HADOOP-13349. HADOOP_CLASSPATH vs HADOOP_USER_CLASSPATH (aw)

2016-07-07 07:55:02 -07:00 · 2016-07-07 07:55:02 -07:00 · a0035661c1
commit a0035661c1
parent ab092c56c2
3 changed files with 30 additions and 25 deletions
--- a/hadoop-common-project/hadoop-common/src/main/conf/hadoop-env.sh
+++ b/hadoop-common-project/hadoop-common/src/main/conf/hadoop-env.sh
@ -115,29 +115,34 @@ esac
 #
 # A note about classpaths.
 #
-# The classpath is configured such that entries are stripped prior
-# to handing to Java based either upon duplication or non-existence.
-# Wildcards and/or directories are *NOT* expanded as the
-# de-duplication is fairly simple.  So if two directories are in
-# the classpath that both contain awesome-methods-1.0.jar,
-# awesome-methods-1.0.jar will still be seen by java.  But if
-# the classpath specifically has awesome-methods-1.0.jar from the
-# same directory listed twice, the last one will be removed.
-#
+# By default, Apache Hadoop overrides Java's CLASSPATH
+# environment variable.  It is configured such
+# that it sarts out blank with new entries added after passing
+# a series of checks (file/dir exists, not already listed aka
+# de-deduplication).  During de-depulication, wildcards and/or
+# directories are *NOT* expanded to keep it simple. Therefore,
+# if the computed classpath has two specific mentions of
+# awesome-methods-1.0.jar, only the first one added will be seen.
+# If two directories are in the classpath that both contain
+# awesome-methods-1.0.jar, then Java will pick up both versions.

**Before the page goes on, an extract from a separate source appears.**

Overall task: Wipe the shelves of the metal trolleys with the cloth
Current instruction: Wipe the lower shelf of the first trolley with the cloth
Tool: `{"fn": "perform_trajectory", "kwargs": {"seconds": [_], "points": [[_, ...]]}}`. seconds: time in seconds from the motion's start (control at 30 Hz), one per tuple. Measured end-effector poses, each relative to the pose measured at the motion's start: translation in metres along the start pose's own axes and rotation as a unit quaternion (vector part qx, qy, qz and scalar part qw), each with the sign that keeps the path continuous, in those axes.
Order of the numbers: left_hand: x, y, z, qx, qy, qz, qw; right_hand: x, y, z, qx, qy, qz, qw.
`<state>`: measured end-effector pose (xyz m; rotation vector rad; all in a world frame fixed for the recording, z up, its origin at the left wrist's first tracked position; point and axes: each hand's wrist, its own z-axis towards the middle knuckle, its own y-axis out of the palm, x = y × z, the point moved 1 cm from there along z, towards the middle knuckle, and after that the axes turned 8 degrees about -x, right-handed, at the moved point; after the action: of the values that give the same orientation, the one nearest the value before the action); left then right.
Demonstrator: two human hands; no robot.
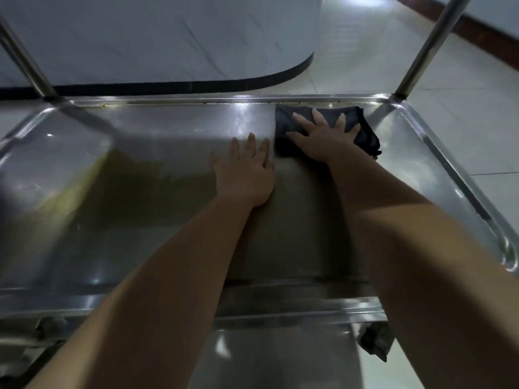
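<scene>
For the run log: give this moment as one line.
task: wipe shelf | right hand: pressed flat on cloth by far rim | left hand: flat on bare shelf

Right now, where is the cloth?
In the head view, the cloth lies at the far right of the shelf, under the right hand, near the right rear post.
</scene>
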<state>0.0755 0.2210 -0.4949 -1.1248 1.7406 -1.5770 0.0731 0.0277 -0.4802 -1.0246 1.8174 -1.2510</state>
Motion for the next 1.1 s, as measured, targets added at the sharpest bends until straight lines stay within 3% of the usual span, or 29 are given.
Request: {"fn": "perform_trajectory", "kwargs": {"seconds": [0.17, 0.47, 0.67, 0.83, 0.93, 1.1], "points": [[-0.002, -0.001, -0.002, 0.007, 0.005, -0.009, 1.000, 0.009, 0.004, -0.025, -0.023, -0.033, 0.003, 0.999], [-0.003, -0.003, 0.001, 0.000, -0.001, -0.019, 1.000, 0.024, 0.048, -0.210, -0.074, -0.059, -0.032, 0.995], [-0.003, -0.003, 0.001, -0.003, 0.003, -0.013, 1.000, 0.038, 0.019, -0.096, -0.031, 0.002, -0.010, 0.999], [-0.002, -0.001, 0.003, 0.001, -0.004, -0.022, 1.000, 0.078, -0.018, -0.008, -0.042, 0.091, 0.039, 0.994], [0.002, 0.000, 0.003, 0.008, -0.005, -0.027, 1.000, 0.080, -0.019, -0.005, -0.041, 0.112, 0.039, 0.992], [0.003, 0.001, 0.004, -0.002, 0.003, -0.034, 0.999, 0.087, 0.001, -0.060, -0.037, 0.057, 0.009, 0.998]]}}
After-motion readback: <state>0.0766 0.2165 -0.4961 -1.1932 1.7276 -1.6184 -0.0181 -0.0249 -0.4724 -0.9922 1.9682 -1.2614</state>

-# An additional, custom CLASSPATH.  This is really meant for
-# end users, but as an administrator, one might want to push
-# something extra in here too, such as the jar to the topology
-# method.  Just be sure to append to the existing HADOOP_USER_CLASSPATH
-# so end users have a way to add stuff.
-# export HADOOP_USER_CLASSPATH="/some/cool/path/on/your/machine"
+# An additional, custom CLASSPATH. Site-wide configs should be
+# handled via the shellprofile functionality, utilizing the
+# hadoop_add_classpath function for greater control and much
+# harder for apps/end-users to accidentally override.
+# Similarly, end users should utilize ${HOME}/.hadooprc .
+# This variable should ideally only be used as a short-cut,
+# interactive way for temporary additions on the command line.
+# export HADOOP_CLASSPATH="/some/cool/path/on/your/machine"

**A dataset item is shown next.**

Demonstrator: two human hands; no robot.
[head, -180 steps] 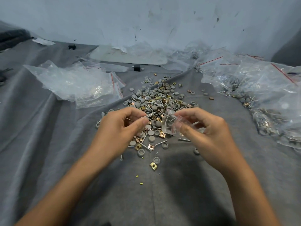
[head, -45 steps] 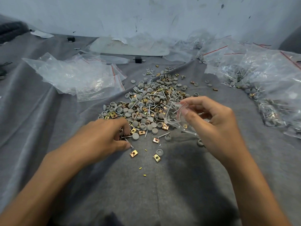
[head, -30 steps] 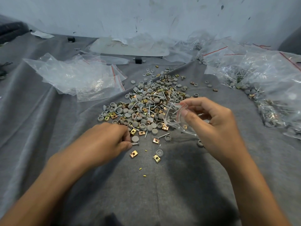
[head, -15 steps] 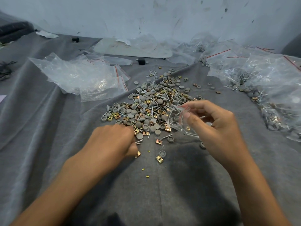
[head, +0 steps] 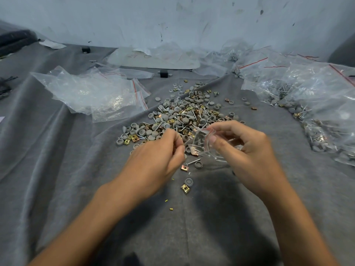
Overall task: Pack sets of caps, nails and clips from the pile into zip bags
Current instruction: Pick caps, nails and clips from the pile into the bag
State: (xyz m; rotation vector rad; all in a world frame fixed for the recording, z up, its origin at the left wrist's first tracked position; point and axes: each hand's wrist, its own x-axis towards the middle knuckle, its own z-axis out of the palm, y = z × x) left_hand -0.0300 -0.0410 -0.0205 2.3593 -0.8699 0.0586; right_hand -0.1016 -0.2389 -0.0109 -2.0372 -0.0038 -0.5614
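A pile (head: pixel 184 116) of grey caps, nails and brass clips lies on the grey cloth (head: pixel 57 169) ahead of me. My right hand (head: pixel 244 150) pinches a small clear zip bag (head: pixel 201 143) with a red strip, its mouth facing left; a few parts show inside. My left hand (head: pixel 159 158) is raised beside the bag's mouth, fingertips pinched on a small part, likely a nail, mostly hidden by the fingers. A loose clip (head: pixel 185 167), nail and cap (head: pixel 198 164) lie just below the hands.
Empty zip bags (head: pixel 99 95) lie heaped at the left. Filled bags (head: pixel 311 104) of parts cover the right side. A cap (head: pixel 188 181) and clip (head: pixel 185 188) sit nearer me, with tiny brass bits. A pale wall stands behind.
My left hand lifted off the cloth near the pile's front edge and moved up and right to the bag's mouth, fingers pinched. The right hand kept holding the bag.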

-# Should HADOOP_USER_CLASSPATH be first in the official CLASSPATH?
+# Should HADOOP_CLASSPATH be first in the official CLASSPATH?
 # export HADOOP_USER_CLASSPATH_FIRST="yes"

-# If HADOOP_USE_CLIENT_CLASSLOADER is set, HADOOP_CLASSPATH along with the main
-# jar are handled by a separate isolated client classloader. If it is set,
-# HADOOP_USER_CLASSPATH_FIRST is ignored. Can be defined by doing
+# If HADOOP_USE_CLIENT_CLASSLOADER is set, the classpath along
+# with the main jar are handled by a separate isolated
+# client classloader when 'hadoop jar', 'yarn jar', or 'mapred job'
+# is utilized. If it is set, HADOOP_CLASSPATH and
+# HADOOP_USER_CLASSPATH_FIRST are ignored.
 # export HADOOP_USE_CLIENT_CLASSLOADER=true

 # HADOOP_CLIENT_CLASSLOADER_SYSTEM_CLASSES overrides the default definition of
--- a/hadoop-common-project/hadoop-common/src/site/markdown/UnixShellGuide.md
+++ b/hadoop-common-project/hadoop-common/src/site/markdown/UnixShellGuide.md
@ -32,12 +32,14 @@ HADOOP_CLIENT_OPTS="-Xmx1g -Dhadoop.socks.server=localhost:4000" hadoop fs -ls /

 will increase the memory and send this command via a SOCKS proxy server.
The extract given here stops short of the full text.